Work instructions: From the entries that follow, reproduce exactly and only the lines from the line with "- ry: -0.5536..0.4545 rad" to the line with "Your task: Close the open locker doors", endpoints included.

━━━━━━

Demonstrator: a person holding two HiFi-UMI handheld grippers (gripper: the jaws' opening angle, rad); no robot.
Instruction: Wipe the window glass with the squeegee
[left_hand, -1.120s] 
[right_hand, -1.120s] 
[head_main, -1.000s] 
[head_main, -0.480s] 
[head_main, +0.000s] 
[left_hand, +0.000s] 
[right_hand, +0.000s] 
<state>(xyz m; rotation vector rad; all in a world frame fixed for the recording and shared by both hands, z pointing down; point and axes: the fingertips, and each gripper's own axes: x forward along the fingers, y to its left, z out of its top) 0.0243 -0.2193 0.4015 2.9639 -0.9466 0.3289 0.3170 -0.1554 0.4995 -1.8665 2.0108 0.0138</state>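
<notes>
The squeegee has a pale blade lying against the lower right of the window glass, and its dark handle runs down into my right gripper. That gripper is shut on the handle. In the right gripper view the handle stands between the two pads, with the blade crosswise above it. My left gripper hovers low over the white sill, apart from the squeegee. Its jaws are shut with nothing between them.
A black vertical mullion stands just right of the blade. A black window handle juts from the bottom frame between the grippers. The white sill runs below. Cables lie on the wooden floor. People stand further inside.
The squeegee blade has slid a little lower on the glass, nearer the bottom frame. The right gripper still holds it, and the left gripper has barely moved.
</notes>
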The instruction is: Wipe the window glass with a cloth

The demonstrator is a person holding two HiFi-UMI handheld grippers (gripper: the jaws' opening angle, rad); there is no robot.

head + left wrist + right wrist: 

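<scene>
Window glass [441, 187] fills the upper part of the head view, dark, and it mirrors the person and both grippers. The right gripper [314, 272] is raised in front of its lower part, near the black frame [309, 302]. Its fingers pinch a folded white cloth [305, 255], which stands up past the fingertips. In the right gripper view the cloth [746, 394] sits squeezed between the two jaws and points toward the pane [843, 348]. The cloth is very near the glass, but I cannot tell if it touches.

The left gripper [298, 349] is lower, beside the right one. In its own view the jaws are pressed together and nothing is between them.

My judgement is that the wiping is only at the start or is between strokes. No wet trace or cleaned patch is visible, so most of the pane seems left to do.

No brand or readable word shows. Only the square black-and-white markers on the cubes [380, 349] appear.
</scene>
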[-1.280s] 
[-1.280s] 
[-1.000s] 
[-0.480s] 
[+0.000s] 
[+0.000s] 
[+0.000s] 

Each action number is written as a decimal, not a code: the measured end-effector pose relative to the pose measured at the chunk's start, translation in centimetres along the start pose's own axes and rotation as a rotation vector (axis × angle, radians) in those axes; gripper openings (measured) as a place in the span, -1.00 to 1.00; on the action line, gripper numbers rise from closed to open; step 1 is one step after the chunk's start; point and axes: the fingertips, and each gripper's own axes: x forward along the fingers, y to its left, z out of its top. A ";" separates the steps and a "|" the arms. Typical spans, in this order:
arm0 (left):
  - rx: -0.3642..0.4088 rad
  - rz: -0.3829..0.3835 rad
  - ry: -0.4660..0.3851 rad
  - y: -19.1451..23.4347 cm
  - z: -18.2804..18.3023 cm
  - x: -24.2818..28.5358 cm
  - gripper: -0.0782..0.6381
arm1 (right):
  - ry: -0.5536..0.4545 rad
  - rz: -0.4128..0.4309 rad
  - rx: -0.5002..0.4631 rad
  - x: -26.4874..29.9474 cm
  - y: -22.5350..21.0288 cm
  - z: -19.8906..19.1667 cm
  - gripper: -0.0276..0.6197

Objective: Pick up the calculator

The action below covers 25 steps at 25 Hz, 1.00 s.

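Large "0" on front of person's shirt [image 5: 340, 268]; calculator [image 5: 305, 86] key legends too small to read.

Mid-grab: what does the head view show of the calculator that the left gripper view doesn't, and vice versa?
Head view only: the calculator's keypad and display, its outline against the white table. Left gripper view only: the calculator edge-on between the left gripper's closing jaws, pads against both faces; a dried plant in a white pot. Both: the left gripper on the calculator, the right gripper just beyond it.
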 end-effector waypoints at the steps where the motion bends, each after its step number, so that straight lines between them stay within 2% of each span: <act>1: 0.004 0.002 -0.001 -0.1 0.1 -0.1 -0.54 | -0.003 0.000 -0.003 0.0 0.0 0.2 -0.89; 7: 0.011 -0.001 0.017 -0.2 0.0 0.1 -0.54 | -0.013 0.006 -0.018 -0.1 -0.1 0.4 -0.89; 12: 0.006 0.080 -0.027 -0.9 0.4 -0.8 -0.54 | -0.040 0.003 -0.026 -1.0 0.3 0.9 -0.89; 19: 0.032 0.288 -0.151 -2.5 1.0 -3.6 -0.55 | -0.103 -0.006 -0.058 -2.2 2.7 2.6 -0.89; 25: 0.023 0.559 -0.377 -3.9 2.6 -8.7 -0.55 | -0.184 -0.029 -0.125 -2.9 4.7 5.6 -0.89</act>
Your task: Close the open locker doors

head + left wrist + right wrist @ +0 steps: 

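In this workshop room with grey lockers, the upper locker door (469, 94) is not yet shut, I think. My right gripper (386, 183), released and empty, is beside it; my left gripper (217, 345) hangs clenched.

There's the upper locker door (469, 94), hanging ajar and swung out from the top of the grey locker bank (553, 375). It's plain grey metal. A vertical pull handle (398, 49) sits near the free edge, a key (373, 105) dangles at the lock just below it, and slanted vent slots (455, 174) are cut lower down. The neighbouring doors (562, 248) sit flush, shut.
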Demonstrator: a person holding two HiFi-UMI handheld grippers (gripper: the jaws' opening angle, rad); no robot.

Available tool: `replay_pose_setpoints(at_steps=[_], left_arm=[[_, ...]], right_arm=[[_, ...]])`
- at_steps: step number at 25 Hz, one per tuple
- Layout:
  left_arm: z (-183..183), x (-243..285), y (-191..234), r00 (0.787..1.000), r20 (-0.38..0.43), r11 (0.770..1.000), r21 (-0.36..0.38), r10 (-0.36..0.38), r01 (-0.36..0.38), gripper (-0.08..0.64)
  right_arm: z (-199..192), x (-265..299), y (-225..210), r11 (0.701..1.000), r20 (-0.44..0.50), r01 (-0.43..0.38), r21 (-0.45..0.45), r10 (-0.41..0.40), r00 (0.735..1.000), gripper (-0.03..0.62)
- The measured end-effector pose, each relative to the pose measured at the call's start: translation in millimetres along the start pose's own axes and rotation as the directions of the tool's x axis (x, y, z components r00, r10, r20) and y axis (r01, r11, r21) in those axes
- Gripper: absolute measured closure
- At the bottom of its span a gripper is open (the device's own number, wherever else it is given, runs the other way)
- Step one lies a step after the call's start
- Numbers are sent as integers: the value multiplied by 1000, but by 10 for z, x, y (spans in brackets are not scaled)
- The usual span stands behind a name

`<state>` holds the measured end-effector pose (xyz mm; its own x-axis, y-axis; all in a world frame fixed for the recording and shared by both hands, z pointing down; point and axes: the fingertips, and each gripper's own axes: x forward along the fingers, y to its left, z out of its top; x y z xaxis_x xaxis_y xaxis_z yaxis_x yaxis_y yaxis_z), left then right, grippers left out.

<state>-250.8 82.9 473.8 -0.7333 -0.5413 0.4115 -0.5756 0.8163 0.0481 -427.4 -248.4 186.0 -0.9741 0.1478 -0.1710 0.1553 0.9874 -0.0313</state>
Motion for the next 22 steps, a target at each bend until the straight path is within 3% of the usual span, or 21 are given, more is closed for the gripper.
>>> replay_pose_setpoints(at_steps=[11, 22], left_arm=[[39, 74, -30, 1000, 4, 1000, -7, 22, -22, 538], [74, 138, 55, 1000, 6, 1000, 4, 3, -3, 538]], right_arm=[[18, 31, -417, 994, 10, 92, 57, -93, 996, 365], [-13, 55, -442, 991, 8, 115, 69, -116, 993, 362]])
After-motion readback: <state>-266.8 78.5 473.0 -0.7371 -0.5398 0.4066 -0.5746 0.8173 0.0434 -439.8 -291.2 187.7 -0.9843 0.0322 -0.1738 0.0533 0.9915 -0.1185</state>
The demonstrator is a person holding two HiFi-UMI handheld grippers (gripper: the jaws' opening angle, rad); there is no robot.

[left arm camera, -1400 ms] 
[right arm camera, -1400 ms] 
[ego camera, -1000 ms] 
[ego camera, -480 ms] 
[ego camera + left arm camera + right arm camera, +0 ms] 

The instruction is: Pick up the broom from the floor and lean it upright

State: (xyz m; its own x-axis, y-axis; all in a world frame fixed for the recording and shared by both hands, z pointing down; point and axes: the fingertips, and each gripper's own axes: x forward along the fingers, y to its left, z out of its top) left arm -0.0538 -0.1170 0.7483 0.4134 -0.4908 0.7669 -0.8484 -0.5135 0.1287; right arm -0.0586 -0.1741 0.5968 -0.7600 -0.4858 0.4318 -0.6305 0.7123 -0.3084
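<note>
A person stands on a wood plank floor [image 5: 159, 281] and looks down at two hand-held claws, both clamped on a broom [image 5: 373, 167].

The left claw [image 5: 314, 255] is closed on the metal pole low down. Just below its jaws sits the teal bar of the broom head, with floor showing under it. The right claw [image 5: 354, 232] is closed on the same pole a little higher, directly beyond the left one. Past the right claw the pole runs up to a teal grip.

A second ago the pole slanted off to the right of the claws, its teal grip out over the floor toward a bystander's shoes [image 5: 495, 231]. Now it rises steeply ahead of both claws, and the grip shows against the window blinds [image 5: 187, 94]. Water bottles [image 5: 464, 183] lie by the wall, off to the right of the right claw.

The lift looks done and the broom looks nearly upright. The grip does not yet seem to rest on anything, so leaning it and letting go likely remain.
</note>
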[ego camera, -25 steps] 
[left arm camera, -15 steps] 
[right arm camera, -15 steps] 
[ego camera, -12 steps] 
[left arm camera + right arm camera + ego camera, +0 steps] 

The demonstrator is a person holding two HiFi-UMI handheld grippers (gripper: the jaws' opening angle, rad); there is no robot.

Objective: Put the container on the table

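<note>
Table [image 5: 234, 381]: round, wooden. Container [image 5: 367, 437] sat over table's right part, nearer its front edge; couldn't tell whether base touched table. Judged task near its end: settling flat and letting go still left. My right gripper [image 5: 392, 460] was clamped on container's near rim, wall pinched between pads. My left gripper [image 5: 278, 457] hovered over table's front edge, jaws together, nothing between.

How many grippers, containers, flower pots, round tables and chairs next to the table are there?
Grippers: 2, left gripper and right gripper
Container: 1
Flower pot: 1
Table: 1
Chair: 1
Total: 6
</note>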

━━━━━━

Your solution:
  - ry: -0.5536..0.4545 rad
  - rz: -0.4128..0.4309 rad
  - rx: -0.5002..0.4631 rad
  - x: -26.4874..29.9474 cm
  - y: -22.5350..21.0288 cm
  - z: -19.8906..19.1667 cm
  - gripper: -0.0276..0.6197

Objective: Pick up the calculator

The action below covers 25 steps at 25 Hz, 1.00 s.

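Large "0" on front of person's shirt [image 5: 340, 268]; calculator [image 5: 305, 86] key legends too small to read.

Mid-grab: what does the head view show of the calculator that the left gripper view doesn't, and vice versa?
Head view only: the calculator's keypad and display, its outline against the white table. Left gripper view only: the calculator edge-on between the left gripper's closing jaws, pads against both faces; a dried plant in a white pot. Both: the left gripper on the calculator, the right gripper just beyond it.
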 end-effector waypoints at the steps where the motion bends, each after its step number, so that straight lines between them stay within 2% of each span: <act>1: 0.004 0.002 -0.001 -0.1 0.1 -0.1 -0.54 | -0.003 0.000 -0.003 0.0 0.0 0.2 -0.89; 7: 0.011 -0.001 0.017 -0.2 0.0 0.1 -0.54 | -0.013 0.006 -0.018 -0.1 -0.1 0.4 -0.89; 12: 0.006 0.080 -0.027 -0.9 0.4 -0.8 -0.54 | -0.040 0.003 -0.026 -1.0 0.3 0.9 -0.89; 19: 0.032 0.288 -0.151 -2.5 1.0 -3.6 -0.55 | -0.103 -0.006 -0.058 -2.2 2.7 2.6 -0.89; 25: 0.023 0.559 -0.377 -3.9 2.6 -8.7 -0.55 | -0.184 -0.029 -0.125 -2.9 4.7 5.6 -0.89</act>
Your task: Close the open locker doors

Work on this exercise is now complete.